Brain metastases occur in approximately 10%-15% of women with stage 4 triple-negative or HER2 positive breast cancer, according to Dr. Peter Forsyth, chair of the Neuro-Oncology Program at Moffitt Cancer Center. In some cases, the breast cancer metastasizes directly to the brain; in others, the breast cancer metastasizes to another area of the body — such as the lungs, liver or bones — before it reaches the brain.

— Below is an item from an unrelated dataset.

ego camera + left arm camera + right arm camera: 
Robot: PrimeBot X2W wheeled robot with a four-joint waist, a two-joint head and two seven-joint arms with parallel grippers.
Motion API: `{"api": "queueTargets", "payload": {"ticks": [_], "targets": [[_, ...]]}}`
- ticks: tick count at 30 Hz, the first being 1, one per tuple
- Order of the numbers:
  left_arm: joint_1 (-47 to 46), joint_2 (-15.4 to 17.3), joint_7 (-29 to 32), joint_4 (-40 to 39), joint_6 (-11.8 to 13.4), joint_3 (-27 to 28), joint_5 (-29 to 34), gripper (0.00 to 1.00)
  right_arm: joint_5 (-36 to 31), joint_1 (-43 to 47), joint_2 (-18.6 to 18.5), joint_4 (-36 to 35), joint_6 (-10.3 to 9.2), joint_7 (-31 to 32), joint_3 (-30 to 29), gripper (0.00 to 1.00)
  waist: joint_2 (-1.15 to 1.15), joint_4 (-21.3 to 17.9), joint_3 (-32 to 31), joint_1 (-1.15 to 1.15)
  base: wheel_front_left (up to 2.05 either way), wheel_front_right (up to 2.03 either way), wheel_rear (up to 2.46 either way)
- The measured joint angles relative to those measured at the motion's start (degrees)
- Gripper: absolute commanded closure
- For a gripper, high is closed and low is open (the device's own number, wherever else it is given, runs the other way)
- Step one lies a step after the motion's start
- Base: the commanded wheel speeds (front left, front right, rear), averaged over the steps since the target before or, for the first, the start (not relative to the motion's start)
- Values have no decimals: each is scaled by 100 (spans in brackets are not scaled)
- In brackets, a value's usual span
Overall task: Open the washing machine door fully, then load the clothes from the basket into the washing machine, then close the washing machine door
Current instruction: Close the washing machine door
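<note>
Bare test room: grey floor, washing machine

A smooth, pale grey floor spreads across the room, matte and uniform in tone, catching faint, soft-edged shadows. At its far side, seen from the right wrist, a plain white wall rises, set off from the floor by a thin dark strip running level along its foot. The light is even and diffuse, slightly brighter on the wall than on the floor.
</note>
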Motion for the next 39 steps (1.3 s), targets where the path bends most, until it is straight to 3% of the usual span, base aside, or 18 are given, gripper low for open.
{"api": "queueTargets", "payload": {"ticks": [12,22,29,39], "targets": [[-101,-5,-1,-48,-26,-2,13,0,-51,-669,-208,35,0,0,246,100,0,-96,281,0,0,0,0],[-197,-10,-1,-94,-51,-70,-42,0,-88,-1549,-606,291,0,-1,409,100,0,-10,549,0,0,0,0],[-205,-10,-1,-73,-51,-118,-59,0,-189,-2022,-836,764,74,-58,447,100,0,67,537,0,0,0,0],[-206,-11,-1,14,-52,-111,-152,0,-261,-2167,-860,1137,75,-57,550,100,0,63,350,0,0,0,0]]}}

While many assume a condition like Doherty’s is brain cancer, it is not. The distinction between brain cancer and brain metastases lies in where the cancer originated. In this case, the cancerous cells started in the breast.

Treatment for this type of breast cancer metastasis varies but typically involves MRI scans and possibly a biopsy to confirm the diagnosis, Forsyth said.

While life expectancy for this type of cancer diagnosis is short, there is hope on the horizon, thanks to clinical trials and ongoing research. Moffitt launched a using a groundbreaking breast cancer specific dendritic cell vaccine to treat this subset of patients. The vaccine is administered in the brain and spinal fluid space of the brain that is often difficult to access. 

So far, the trial involves the introduction of the cancer into mice that have been cured by the dendritic cell vaccine.

“They won’t take,” Forsyth said of the cancer cells. “This suggests a secondary benefit of the therapy and indicates a one-and-done type of treatment.”

Forsyth’s lab is investigating the delivery of this immune cell therapy into the fluid space of the brain and spinal cord to treat melanoma with high expression of HER3.

This new trial is a fantastic opportunity to take our work from the lab to the clinic and try to make a difference.
Dr. Peter Forsyth, chair of Moffitt's Neuro-Oncology Program

“This new trial is a fantastic opportunity to take our work from the lab to the clinic and try to make a difference. The opportunity to give hope to these patients is important,” Forsyth said.

This is not the first time Doherty has shared a diagnosis directly via social media. In October 2021, she posted a selfie of herself lying in bed with a shaved head and a nosebleed. She said she hopes her posts help raise awareness and possibly save lives.

“I hope I encourage people to get mammograms, to get regular checkups, to cut thru the fear and face whatever might be in front of you,” she said.